I think Martin Amis, a writer famously in thrall to his teeth, once said "our mouths are where we live". What made you want to dwell there in this book?
The starting point was the desire to put people in a small space together and see how they interacted. It was a challenge, how would I imagine a dental office? And how would it inform my characters' sense of alienation and connection. Very quickly on the heels of that there was a lot of thought about rot and decay and death. I wanted some questions that went to the bone of existence quickly and the dental office seemed a perfect opportunity for that.

It feels very much a mid-life book. You are approaching 40 yourself; is that with some trepidation?
Not particularly; unlike my narrator I'm a fairly content kind of guy. I get up and try to use the day in a useful way and try not to think too much about the abyss.

Your writing explores, with great comedy and poignancy, how such contentment is hard-won and easily lost. Do you feel that fragility keenly?
So much so. It's terrifying. That fragility is the substance of all of my bright-eyed 3am reveries.

You describe yourself as an insomniac. Do you write when you can't sleep?
I will get up, write and wonder why I'm writing, and after a while that acts as quite a good way of getting back to sleep.

Does a lot of that half-awake anxiety make its way into the books?
I think so. I wanted in this book to examine the relationship between the main character and the more terrifying aspects of his existence: desertion, religious despair. Those kinds of things were as prominent in my mind as the more traditional drama of what happens between the characters.

Is there a God-shaped hole in your own life?
Yes. The general impression of Americans is that we're all believers. But there are quite a few of us, obviously, across the vast swath of this crazy country who don't have a God. I think of myself, like my character in the book, as a "non-practising atheist". At the witching hour there is a hell of lot to say for divine comfort. I feel excluded from that. There are some aspects of religion – its community, its certainty – that I long for.

Part of your plot takes the character back, through a faked online identity, to the Old Testament. What was the experience of immersing yourself in those verses?
Well, I gained a lot of respect for the Bible. I never knew it first-hand before. The best stories there remove all inessentials, and what you're left with is something extremely efficient. It's almost like a divinely inspired Hemingway writing in those parts.

The internet in the book is often seen as a conversely destructive force. Is that your experience?
I think it's a force of anxiety. Anyone who wants to be completely sure of their information – personal, political, historical – is faced with a huge number of sources willing to provide it. It can be a very dubious place. A hall of mirrors with diminishing returns.

Have you made a conscious effort to block out some of that information when you are writing?
I don't belong to social media at all. Not for any principled reason, but because I don't want to spend the time on it. I do think books are harder to read when you move away from the quick cuts of the internet. You have to reach back for your attention span. If you've spent two hours looking at 6,000 very different web pages it's difficult to concentrate on a single story that requires sustained attention. I don't think books are going to go away. I think maybe they're going to become a more fine taste.

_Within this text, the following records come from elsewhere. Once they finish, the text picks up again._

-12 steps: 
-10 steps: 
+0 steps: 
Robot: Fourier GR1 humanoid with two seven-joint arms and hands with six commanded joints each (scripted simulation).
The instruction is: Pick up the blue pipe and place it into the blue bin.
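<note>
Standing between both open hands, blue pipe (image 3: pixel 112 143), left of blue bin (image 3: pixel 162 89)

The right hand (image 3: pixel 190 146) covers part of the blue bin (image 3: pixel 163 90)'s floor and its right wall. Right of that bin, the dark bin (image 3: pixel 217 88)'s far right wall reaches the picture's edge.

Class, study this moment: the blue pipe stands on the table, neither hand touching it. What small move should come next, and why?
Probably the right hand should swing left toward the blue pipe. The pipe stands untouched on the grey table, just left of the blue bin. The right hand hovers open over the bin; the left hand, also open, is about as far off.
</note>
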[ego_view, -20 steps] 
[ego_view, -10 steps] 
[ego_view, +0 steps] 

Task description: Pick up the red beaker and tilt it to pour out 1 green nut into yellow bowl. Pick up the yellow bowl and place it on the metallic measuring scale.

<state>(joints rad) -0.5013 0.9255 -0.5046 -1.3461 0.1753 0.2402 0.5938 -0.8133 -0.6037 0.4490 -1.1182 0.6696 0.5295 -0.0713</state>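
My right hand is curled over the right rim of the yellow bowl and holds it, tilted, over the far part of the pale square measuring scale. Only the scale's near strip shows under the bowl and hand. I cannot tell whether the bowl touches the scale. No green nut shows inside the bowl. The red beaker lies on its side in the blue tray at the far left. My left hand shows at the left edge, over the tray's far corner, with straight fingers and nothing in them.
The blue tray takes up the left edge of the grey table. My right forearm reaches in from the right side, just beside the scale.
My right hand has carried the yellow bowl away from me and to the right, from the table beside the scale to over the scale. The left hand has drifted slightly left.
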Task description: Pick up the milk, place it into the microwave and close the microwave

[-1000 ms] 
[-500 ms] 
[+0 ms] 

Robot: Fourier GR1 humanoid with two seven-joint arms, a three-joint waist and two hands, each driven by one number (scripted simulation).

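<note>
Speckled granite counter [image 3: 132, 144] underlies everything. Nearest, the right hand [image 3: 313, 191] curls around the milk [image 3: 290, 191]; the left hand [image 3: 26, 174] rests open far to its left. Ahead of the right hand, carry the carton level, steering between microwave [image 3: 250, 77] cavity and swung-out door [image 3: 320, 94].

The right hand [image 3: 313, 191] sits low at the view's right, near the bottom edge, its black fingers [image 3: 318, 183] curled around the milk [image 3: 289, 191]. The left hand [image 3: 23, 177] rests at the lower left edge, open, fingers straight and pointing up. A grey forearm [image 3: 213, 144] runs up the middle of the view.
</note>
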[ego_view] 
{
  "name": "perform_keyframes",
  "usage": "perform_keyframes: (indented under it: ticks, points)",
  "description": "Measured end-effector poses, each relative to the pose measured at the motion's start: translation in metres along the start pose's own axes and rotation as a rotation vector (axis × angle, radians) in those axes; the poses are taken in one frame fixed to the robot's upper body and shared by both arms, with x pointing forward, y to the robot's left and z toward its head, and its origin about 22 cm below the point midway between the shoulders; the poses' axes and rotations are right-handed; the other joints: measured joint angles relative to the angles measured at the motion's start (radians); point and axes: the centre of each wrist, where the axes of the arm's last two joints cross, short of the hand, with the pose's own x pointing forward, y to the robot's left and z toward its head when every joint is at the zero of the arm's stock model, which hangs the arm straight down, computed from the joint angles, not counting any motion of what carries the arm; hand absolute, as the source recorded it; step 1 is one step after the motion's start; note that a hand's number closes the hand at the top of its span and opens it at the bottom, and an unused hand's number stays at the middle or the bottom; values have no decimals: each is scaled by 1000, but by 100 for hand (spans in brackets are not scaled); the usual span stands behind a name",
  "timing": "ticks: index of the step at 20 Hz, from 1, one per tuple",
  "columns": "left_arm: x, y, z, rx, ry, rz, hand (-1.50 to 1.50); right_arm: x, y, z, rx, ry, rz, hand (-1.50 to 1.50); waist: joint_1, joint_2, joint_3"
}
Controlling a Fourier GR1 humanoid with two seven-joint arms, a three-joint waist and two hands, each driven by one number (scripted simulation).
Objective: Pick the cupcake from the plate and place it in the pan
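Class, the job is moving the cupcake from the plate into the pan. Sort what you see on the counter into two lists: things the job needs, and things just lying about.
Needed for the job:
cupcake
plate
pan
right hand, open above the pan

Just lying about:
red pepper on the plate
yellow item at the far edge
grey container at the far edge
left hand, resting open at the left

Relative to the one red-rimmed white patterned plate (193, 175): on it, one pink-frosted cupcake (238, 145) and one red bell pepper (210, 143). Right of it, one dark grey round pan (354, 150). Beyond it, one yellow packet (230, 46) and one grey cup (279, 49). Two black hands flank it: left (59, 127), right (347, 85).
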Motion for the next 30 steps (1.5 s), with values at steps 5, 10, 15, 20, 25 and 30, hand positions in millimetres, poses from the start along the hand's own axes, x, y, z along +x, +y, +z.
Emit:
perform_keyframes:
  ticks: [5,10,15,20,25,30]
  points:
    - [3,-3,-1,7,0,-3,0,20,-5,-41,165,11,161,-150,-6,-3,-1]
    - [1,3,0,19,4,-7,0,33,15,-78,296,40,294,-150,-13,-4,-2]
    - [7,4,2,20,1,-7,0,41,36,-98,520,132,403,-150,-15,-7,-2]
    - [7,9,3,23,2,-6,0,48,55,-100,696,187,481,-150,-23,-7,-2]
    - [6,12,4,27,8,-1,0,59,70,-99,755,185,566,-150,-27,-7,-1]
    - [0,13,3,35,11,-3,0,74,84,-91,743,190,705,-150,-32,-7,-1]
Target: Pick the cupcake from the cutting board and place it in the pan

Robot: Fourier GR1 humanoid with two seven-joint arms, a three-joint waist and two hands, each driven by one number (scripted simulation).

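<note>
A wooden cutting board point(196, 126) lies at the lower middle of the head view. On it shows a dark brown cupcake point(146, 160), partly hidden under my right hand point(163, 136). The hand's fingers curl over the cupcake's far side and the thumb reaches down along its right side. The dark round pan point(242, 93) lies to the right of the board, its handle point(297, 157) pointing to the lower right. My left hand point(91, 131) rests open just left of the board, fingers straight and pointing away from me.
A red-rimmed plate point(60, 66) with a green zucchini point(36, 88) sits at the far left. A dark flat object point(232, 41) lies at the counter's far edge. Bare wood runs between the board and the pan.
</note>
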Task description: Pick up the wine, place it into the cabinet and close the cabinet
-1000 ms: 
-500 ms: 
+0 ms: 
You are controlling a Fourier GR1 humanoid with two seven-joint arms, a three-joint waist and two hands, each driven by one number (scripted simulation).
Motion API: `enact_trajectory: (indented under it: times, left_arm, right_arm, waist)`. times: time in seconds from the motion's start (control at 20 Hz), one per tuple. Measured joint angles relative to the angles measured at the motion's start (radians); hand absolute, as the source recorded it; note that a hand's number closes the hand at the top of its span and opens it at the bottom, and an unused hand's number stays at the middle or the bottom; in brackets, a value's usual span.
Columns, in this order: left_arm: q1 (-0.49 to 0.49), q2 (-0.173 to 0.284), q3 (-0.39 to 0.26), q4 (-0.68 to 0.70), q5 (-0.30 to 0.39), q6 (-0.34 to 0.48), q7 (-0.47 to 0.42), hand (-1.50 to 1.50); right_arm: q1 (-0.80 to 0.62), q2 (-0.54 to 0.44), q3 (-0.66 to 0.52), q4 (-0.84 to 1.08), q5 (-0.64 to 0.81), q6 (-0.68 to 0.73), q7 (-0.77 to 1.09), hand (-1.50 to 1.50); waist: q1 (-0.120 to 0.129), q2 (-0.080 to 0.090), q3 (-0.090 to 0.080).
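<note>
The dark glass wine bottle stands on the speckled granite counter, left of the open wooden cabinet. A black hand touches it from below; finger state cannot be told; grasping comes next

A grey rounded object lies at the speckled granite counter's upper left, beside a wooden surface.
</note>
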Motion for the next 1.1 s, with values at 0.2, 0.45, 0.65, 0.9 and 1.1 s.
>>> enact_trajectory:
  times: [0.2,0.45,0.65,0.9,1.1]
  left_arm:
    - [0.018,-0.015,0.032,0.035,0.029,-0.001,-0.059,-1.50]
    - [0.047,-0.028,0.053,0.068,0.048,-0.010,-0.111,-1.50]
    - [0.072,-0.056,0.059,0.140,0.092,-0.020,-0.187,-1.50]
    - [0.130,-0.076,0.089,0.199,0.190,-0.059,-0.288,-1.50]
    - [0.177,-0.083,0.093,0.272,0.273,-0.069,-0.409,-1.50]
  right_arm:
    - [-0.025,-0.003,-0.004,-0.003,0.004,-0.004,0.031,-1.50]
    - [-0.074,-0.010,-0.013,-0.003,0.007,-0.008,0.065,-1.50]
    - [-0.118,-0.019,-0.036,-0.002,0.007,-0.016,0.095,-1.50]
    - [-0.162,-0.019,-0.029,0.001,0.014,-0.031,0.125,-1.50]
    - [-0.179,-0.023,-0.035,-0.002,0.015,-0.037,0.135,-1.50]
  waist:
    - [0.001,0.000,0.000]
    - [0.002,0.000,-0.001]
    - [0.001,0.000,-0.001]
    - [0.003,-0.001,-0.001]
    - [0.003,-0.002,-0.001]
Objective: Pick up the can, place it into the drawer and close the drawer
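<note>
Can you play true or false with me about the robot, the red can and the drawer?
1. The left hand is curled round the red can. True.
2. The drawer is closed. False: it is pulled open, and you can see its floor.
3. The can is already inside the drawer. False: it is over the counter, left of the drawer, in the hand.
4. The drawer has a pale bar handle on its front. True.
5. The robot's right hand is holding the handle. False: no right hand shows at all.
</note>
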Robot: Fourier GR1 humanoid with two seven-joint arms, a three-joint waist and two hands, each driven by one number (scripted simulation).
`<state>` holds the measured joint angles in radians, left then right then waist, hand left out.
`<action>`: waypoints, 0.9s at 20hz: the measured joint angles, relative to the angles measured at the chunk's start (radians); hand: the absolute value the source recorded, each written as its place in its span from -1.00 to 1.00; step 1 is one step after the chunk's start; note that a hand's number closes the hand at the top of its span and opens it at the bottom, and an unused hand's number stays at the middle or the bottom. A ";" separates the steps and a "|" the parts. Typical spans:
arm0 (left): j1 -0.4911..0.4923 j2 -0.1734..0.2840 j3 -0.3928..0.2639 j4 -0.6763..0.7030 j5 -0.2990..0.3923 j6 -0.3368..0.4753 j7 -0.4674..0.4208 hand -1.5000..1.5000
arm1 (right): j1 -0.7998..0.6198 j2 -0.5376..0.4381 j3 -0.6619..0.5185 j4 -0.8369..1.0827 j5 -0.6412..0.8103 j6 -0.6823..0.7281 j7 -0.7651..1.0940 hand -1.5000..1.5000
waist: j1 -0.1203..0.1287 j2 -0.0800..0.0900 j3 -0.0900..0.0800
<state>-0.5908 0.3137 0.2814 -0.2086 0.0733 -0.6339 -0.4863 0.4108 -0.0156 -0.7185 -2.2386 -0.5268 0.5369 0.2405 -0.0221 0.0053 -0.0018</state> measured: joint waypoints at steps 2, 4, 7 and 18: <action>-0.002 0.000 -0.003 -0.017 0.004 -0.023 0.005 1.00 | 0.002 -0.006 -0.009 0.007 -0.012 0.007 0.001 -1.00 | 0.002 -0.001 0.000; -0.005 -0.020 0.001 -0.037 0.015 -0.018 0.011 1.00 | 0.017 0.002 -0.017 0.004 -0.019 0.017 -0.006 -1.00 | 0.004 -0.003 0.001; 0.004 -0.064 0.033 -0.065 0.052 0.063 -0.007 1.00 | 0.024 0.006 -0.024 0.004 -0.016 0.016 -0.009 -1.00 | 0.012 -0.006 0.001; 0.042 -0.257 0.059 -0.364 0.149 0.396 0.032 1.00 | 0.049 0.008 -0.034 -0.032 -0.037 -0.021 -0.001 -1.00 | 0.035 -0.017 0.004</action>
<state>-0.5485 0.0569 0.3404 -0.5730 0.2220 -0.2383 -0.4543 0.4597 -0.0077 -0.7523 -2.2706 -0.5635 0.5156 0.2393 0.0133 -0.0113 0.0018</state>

Do you think the pervasiveness of that screen culture also makes novels harder to write?
Not if the novelist is a novelist. The determined novelist is just interested in the fact that she must write novels.

Where did that compulsion begin in yourself?
You would have to burrow down to some substrata of my material existence to find the answer to that one. I started writing when I was seven or eight. It has always been there. I wanted to hear stories, and I wanted to write then. I would repeatedly ask for books to be read to me again and again.

Was it a bookish home?
My parents weren't that bookish, but they were devoted readers to me. It was like: books, they will make you smart and good. And I thought, well this is the world and took it from there.

Your own books are quite distinct from each other. Are you conscious of writing against yourself, particularly after the great success of your first novel?
If I were canny about the whole thing, I would have tried to copy the first success, I suppose. Why not go for the royalties and fame? But I think each new book has to be a repudiation of the previous book. You've been stuck with this thing for three or four years and you are sick of it. You want to fly free and explore something else.

Are you doubtful along the way that it will happen again?
Sure. Unless you're a great prodigy you don't spring into the world with a novel. I have no idea where it comes from so I don't know how to replenish it. It feels in each case, from my point of view, like an attempt to totally re-engineer the world. And to guarantee that you are still in it.

You got out of offices quite early, and lived to tell the tale. Do you ever miss the structure they offer?
I think writing allows for huge inefficiencies. If you're in an office you are inefficient but you're always aware there is someone who wants to eliminate those inefficiencies. Because I am my own boss I don't worry too much. I know I should be acting like an adult, but I can act like a four-year-old. Fortunately I don't mind that at all…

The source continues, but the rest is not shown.